As a result of her ingestion of the Danish, Shibani suffered a violent anaphylactic reaction while her mother was driving her home from the friend's house. The plaintiff, Seema Abbhi, saw her daughter struggle for air, suffocate and ultimately die, thus causing her severe emotional distress. Seema alleges that because she had been improperly informed as to Shibani's condition, and because the proper medication had not been prescribed, she was unprepared to prevent or respond to her daughter's reaction, and that this also produced severe emotional distress.

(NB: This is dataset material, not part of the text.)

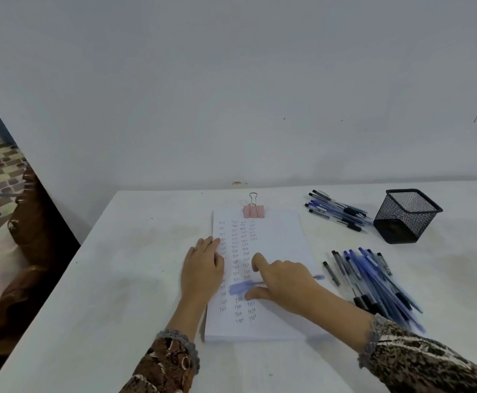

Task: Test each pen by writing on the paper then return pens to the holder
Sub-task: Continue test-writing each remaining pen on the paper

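A stack of white paper (277,239), held by a pink binder clip (253,210), lies in front of me with columns of "test" written on its left half. My left hand (201,269) rests flat on the paper's left edge. My right hand (284,282) is over the paper, holding a blurred blue pen (241,287) that lies nearly flat across the sheet. A black mesh pen holder (407,215) stands at the right. Several pens (373,282) lie in a near pile to the right of the paper, and another pile of pens (337,209) lies farther back.
The white table (118,279) meets a white wall at the back. Its left edge drops off beside a brown wooden chair (30,231) and a patterned floor.
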Available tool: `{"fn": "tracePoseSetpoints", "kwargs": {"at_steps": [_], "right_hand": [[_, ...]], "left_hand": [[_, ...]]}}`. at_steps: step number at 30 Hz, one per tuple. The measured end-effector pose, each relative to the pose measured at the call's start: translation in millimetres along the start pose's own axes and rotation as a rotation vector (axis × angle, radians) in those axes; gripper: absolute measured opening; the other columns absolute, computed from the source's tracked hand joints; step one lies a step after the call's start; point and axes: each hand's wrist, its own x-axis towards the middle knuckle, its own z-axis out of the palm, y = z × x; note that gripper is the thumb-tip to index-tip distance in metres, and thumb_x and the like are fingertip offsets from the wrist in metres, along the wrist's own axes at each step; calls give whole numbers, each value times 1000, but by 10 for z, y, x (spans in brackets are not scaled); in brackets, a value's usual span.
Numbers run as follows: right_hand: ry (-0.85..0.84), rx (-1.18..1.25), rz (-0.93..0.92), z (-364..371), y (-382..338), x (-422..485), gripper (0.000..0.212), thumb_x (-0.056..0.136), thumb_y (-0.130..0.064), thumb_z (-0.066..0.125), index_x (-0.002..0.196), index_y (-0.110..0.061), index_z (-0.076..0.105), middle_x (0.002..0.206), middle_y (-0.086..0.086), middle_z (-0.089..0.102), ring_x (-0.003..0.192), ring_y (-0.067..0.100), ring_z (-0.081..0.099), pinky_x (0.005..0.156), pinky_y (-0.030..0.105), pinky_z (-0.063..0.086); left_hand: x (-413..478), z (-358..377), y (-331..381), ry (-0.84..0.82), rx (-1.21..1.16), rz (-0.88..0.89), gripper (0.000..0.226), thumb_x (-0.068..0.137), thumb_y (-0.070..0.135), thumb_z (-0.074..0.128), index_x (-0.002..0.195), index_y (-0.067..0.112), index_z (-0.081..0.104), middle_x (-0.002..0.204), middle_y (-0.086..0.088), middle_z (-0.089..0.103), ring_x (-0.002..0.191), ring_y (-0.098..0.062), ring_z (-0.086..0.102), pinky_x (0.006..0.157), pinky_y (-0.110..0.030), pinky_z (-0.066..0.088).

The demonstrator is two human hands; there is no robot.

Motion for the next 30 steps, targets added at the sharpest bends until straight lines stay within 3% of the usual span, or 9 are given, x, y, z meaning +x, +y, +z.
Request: {"fn": "tracePoseSetpoints", "kwargs": {"at_steps": [5,8,10,14,17,20,22,26,30], "right_hand": [[-136,59,46,-85,30,-2,30,96,-29,46,121,-13,46,122,6,50,102,27,55,78,32,40],[-128,-12,62,-247,68,-13,30,97,-32,45,122,-17,53,122,4,52,108,25,54,85,32,39],[-21,18,54,-414,108,-28,27,95,-36,47,113,-20,60,111,0,55,101,20,54,83,30,39],[409,618,138,-667,222,55,7,88,-25,61,84,-20,63,70,-9,55,62,3,49,61,16,39],[689,1264,353,-571,344,270,8,86,-13,60,79,-18,59,70,-5,63,59,7,51,57,17,40],[632,1788,491,-281,420,549,11,87,-9,61,88,-18,55,81,0,63,60,12,46,54,22,35],[596,2006,484,-68,435,707,20,88,-2,59,99,-17,52,80,3,57,54,9,43,50,20,34],[597,2081,376,82,437,867,22,90,10,47,78,-7,50,67,9,60,45,9,57,46,17,47],[573,1825,303,142,478,878,27,86,15,51,75,-9,45,47,2,57,39,10,52,40,16,40]], "left_hand": [[-5,4,0,4,-18,-9,43,97,17,34,139,16,41,149,0,35,141,-15,23,116,-28,12],[-12,1,2,-1,-29,-12,43,97,17,34,139,16,41,149,0,35,141,-15,22,117,-29,11],[-13,-1,3,0,-32,-13,43,97,17,34,139,16,41,149,0,35,141,-15,22,117,-29,12],[-12,-6,10,2,-31,-17,42,97,17,34,138,16,42,148,-1,36,140,-15,25,117,-30,15],[-13,-11,15,0,-28,-17,42,97,17,34,138,15,42,148,-1,36,140,-16,26,117,-31,17],[-11,-12,19,-2,-28,-14,42,96,16,35,138,14,42,147,-2,37,139,-17,28,116,-32,17],[-10,-14,16,-4,-29,-13,42,97,17,35,138,15,42,147,-1,37,139,-17,28,116,-32,17],[-15,-15,14,-5,-44,-12,42,97,16,35,138,14,43,148,-2,37,140,-17,26,117,-31,15],[-16,-22,22,-3,-43,-18,41,96,16,36,137,14,44,146,-1,38,138,-18,29,116,-34,20]]}}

In the several motions to strike filed by the various defendants, four categories of counts are the subject of claims that they fail to state claims upon which relief may be granted as a matter of law. These include 1) the CUTPA counts brought against the product liability defendants (Peschell, AMI and Food Mart); 2) the bystander distress counts against the product liability defendants; 3) the bystander distress counts against the malpractice defendants (Redmond. Allergy, Harris and Pediatric); and 4) the negligent infliction of emotional distress counts brought against the malpractice defendants. Because several defendants are involved in each category, the most convenient approach to the resolution of the various motions is to address each of the four categories in turn.

I. THE CUTPA COUNTS AGAINST THE PRODUCT LIABILITY DEFENDANTS:

The CUTPA counts (Counts 2, 5 and 8) allege that the same course of conduct that forms the basis for the product liability counts also violates the Connecticut Unfair Trade Practice Act.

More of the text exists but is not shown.